Look through the material below and copy exactly the lines from the line with "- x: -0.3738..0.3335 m" to the line with "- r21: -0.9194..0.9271", those two lines included.
◇ ◇ ◇ ◇ ◇ ◇ ◇
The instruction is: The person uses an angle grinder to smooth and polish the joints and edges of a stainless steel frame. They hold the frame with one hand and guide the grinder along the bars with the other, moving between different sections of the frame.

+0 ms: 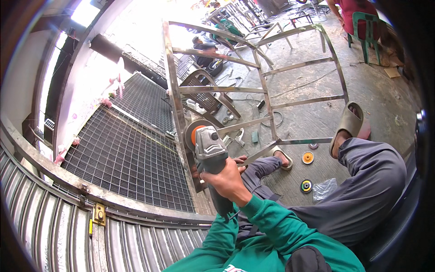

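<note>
My right hand (228, 180) is wrapped round the grey body of an angle grinder (211, 147). The grinder's orange-centred disc (195, 134) lies against the left upright of a bare metal frame (172, 79), made of welded bars. Behind the right hand, the fingers of my left hand (240, 160) show in part, closed round the lower bar of the frame; the rest of that hand is hidden. The frame leans up in front of me, its lower end by my legs.
On the concrete floor lie an orange disc (307, 157), a black-and-yellow disc (306, 186) and a clear plastic bag (324, 189). A dark wire-mesh panel (122, 149) stands left, beside corrugated metal (149, 240). Beyond are a toppled brown chair (204, 93), cords, and a person on a green chair (365, 29).
</note>
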Demonstrator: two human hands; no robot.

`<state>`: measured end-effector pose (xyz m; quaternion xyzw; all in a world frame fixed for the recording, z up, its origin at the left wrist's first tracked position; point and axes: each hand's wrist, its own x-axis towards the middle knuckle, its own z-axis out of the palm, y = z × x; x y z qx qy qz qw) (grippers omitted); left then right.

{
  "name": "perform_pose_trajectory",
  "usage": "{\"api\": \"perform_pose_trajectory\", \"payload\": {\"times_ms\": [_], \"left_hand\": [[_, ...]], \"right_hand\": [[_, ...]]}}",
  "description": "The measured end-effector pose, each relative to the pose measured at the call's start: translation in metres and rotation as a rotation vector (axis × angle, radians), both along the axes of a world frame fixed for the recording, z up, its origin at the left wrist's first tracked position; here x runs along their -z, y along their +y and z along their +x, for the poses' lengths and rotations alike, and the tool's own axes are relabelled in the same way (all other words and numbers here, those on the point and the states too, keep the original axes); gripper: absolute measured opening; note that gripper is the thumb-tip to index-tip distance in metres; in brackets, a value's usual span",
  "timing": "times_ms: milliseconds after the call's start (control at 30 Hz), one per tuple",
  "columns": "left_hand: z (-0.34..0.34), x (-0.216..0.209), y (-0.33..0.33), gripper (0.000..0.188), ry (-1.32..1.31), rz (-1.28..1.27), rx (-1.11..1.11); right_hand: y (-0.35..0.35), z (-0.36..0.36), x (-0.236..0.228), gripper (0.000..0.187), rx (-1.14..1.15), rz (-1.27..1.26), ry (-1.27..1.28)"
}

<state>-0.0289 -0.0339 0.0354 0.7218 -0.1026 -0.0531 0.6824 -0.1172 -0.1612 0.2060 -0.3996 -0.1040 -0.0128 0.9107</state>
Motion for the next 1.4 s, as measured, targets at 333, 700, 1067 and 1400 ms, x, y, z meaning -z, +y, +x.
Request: {"api": "perform_pose_trajectory", "payload": {"times_ms": [333, 700, 1067, 1400], "left_hand": [[-0.016, 0.005, -0.006, 0.097, 0.024, 0.064, -0.019], [-0.021, 0.001, -0.01, 0.092, 0.021, 0.141, -0.026], [-0.031, 0.004, -0.01, 0.088, 0.034, 0.213, -0.047], [-0.041, 0.007, -0.008, 0.083, 0.045, 0.279, -0.06]], "right_hand": [[0.0, 0.004, 0.004, 0.049, -0.012, 0.01, -0.022], [0.005, 0.007, 0.013, 0.052, 0.015, -0.02, -0.023], [0.005, 0.012, 0.02, 0.056, 0.055, -0.103, 0.048], [0.002, 0.012, 0.022, 0.062, -0.021, -0.216, 0.159]]}}
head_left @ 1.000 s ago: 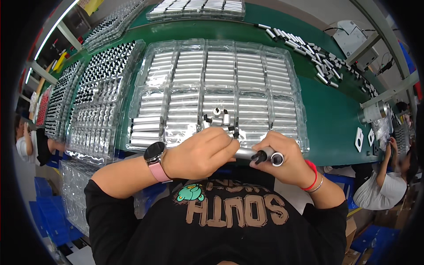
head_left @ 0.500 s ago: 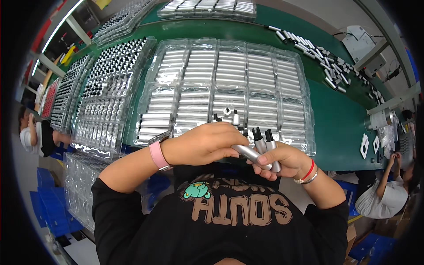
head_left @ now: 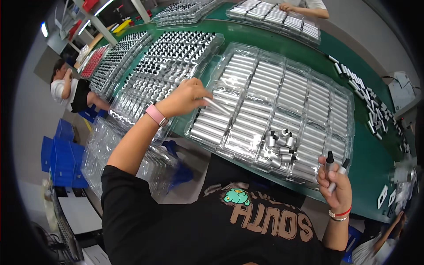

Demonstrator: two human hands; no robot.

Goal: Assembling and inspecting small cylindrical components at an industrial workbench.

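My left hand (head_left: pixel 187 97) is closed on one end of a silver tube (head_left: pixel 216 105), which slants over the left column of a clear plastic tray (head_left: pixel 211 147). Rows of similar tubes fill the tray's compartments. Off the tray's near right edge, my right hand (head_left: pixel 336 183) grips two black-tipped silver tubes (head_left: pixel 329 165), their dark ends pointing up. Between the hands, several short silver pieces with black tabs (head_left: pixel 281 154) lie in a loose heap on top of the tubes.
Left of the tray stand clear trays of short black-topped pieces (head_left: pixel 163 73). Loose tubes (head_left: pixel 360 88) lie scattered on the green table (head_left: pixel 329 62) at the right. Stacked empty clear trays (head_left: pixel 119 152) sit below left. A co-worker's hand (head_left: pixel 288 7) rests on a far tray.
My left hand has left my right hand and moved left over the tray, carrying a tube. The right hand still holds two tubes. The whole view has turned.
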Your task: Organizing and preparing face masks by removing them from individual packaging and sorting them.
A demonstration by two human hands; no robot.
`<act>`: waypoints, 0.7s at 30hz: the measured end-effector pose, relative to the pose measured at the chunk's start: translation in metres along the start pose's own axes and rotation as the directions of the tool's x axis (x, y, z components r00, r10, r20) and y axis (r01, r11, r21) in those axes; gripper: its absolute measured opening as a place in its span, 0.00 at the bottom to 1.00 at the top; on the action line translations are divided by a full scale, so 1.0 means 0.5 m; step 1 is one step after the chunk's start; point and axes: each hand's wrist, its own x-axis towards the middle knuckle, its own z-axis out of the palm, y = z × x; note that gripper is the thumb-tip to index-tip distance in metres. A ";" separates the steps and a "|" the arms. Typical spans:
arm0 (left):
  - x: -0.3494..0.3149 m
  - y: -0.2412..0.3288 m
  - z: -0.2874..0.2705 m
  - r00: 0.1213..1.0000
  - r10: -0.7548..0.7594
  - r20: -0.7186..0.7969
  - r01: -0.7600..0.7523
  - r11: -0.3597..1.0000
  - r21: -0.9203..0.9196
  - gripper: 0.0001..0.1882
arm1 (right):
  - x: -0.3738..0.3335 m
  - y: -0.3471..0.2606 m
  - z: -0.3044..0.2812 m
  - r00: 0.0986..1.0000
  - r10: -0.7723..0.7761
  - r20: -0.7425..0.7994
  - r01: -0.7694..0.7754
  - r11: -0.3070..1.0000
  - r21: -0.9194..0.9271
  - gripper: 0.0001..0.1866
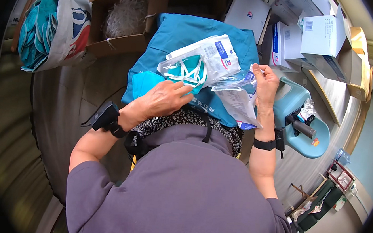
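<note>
One bag (235, 104) sits pinched in right grip (266, 86); left grip (163, 97), closure unclear, touches mask (190, 68).

Left forearm (94, 141) slants inward to a palm-down, curled left grip (163, 97); the right grip (266, 83), farther forward, pinches.
</note>
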 end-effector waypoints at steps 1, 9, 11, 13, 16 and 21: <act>-0.005 -0.003 0.004 1.000 0.005 0.004 -0.005 1.000 -0.007 0.13 | 0.000 0.000 0.000 1.000 -0.001 0.004 0.001 1.000 -0.019 0.11; 0.006 -0.008 -0.015 0.890 -0.166 -0.425 0.147 0.986 -0.078 0.12 | -0.006 -0.017 0.028 0.998 -0.046 0.045 0.034 0.971 0.235 0.09; 0.018 -0.015 -0.044 0.787 -0.209 -0.581 0.188 0.977 -0.097 0.10 | -0.003 -0.017 0.018 0.996 -0.047 0.076 0.021 0.951 0.310 0.08; 0.023 -0.014 -0.086 0.661 -0.352 -0.663 0.252 0.936 -0.246 0.07 | 0.007 -0.004 -0.008 0.988 -0.065 0.140 0.033 0.976 0.216 0.09; 0.020 -0.025 -0.168 0.474 -0.547 -0.690 0.305 0.837 -0.454 0.05 | 0.008 -0.026 -0.051 0.955 0.025 0.295 -0.029 1.000 0.010 0.13; 0.031 -0.098 -0.234 0.576 -0.592 -0.563 0.477 0.804 -0.356 0.05 | -0.025 -0.130 -0.077 0.815 0.169 0.554 0.105 0.898 -0.428 0.17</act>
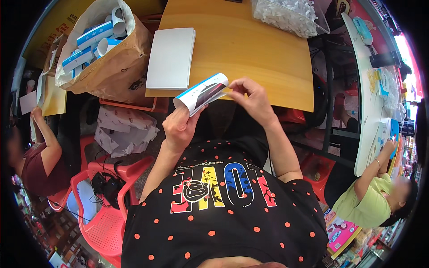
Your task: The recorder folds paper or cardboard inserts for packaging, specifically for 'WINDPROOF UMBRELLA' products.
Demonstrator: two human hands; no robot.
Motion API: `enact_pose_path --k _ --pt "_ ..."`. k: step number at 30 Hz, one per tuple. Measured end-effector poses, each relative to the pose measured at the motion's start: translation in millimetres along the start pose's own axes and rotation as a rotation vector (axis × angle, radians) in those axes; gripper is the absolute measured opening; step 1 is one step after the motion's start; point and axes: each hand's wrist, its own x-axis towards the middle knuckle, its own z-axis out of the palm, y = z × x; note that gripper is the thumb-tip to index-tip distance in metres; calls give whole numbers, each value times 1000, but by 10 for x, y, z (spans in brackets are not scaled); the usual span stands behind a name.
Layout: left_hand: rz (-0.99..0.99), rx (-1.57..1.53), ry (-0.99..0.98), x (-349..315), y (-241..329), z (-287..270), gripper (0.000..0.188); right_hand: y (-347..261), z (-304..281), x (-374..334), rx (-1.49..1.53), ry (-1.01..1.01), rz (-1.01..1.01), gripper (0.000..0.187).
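Left grip (177, 127) partly hidden by curled sheet (204, 92).

Illumination is bright and diffuse over the wooden tabletop (254, 58). The strongest light enters at the far right edge — highlights there are clipped to white. The zone beneath the tabletop falls into deep shadow. Fisheye distortion bends the white table (364, 111) at right; black vignetting surrounds the view. Left hand (179, 126) and right hand (250, 99) render acceptably sharp — peripheral detail is softer and smeared.
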Motion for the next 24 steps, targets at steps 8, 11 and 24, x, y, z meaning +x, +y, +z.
enact_pose_path --k 8,11,24 --pt "115 87 -100 99 80 -138 22 19 -174 59 199 -220 301 21" --pt "141 78 -113 99 75 -146 23 57 -188 73 242 -303 314 22" --pt "183 91 -152 28 10 -187 19 183 -72 57 183 -402 339 26"
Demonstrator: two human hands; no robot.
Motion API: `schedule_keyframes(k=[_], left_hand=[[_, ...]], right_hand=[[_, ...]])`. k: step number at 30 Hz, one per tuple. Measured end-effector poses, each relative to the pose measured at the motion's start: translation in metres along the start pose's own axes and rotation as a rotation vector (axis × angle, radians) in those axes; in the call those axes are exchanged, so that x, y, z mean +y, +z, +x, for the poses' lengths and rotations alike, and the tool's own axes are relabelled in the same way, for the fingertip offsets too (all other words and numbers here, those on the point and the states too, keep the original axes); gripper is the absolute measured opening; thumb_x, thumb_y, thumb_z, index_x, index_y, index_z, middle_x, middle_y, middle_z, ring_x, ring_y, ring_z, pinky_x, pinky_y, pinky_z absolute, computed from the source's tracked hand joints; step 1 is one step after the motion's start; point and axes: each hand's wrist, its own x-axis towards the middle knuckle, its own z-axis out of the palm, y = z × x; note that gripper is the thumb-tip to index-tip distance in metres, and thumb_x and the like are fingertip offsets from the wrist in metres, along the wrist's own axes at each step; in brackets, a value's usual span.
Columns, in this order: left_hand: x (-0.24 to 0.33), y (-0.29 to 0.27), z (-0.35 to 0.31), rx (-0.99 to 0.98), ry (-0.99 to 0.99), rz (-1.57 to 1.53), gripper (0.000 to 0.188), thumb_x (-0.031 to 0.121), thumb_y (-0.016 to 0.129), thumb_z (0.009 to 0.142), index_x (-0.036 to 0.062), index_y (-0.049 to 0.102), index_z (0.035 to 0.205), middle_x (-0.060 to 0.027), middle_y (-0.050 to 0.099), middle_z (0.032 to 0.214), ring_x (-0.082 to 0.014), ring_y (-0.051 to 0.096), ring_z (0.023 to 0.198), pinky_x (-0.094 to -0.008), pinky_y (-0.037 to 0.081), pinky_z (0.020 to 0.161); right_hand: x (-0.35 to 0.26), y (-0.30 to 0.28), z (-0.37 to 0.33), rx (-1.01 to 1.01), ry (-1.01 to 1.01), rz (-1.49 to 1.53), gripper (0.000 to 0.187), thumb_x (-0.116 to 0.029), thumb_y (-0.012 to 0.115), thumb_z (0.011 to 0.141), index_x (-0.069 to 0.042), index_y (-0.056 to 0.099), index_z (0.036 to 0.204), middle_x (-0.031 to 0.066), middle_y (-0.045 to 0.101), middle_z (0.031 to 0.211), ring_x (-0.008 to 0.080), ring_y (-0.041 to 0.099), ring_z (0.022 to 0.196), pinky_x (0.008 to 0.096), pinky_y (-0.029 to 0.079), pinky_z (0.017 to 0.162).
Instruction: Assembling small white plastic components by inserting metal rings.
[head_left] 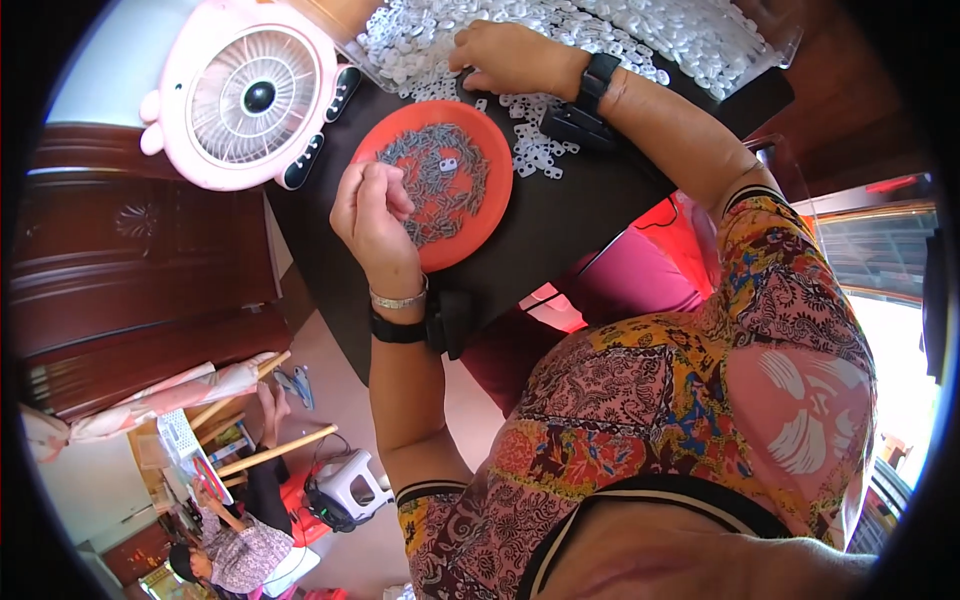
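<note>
A round red plate [498, 190] holds many small grey screws [428, 200]; a single small white plastic piece [447, 165] with holes lies among them. Over the plate's near-left rim is my left hand [372, 212], its fingers curled together; whatever may be in them is hidden. Beyond the plate, my right hand [512, 58] reaches to the edge of a large heap of white plastic pieces [420, 42]. Its fingers are bent, with a gap between them and the thumb, and no held thing shows. Several loose white pieces [540, 152] lie under the right wrist.
A pink fan [258, 97] stands left of the plate on the black table [545, 225]. A clear tray edge [790, 48] bounds the heap at far right. Dark devices are strapped to both wrists. Another person [245, 555] sits at lower left, near a white-and-grey stool [350, 490].
</note>
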Motion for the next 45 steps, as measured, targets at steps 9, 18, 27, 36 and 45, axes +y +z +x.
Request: schedule_keyframes(k=[9,18,27,36,45], left_hand=[[-0.004,-0.002,0.002,-0.017,-0.005,0.019,0.021,0.014,0.051,0.09,0.0013,0.058,0.075,0.0006,0.048,0.058,-0.0058,0.04,0.05,-0.0205,0.029,0.048],[-0.01,-0.004,0.006,-0.066,-0.186,0.046,0.014,0.012,0.054,0.088,0.0024,0.058,0.078,0.0006,0.05,0.061,-0.0062,0.043,0.052,-0.0199,0.032,0.048],[-0.007,0.003,0.004,-0.213,-0.236,0.129,0.014,0.013,0.054,0.09,0.0034,0.056,0.08,0.0008,0.051,0.064,-0.0054,0.045,0.055,-0.0195,0.035,0.049],[-0.01,-0.003,0.006,-0.283,-0.195,0.138,0.016,0.013,0.051,0.091,0.0036,0.056,0.079,0.0008,0.05,0.062,-0.0053,0.045,0.054,-0.0193,0.034,0.048],[-0.004,-0.008,0.008,-0.133,-0.195,0.033,0.013,0.008,0.053,0.083,0.0005,0.057,0.074,-0.0005,0.048,0.058,-0.0071,0.042,0.05,-0.021,0.032,0.048]], right_hand=[[-0.07,-0.012,-0.006,-0.042,-0.366,0.258,0.018,-0.02,0.066,0.078,-0.005,0.066,0.088,0.0076,0.061,0.094,0.0267,0.057,0.094,0.0383,0.05,0.078],[-0.07,0.007,-0.005,-0.106,-0.234,0.322,0.012,-0.014,0.065,0.078,-0.004,0.064,0.086,0.0087,0.063,0.084,0.0268,0.061,0.084,0.0377,0.05,0.073],[-0.069,-0.009,-0.001,-0.183,0.053,1.167,0.014,-0.013,0.064,0.088,0.001,0.064,0.091,-0.0002,0.062,0.077,0.005,0.054,0.075,0.023,0.046,0.07],[-0.069,-0.015,-0.002,-0.285,0.059,1.18,0.017,-0.017,0.062,0.09,0.0,0.062,0.087,-0.0014,0.06,0.073,0.0051,0.054,0.069,0.0237,0.045,0.066],[-0.081,0.0,-0.012,-0.121,-0.379,0.347,0.018,-0.017,0.067,0.075,-0.008,0.066,0.09,0.0074,0.06,0.091,0.0274,0.059,0.092,0.0399,0.05,0.074]])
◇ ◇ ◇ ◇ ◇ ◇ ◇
• _Expected answer_:
  - x: -0.3738..0.3335 m
  - y: -0.3471..0.2606 m
  - z: -0.3044..0.2812 m
  - r00: 0.0986..1.0000
  - r10: -0.7723..0.7761
  - r20: -0.7425..0.7994
  - r01: -0.7694..0.7754
  - r11: -0.3070..1.0000
  - r21: -0.9194..0.9271

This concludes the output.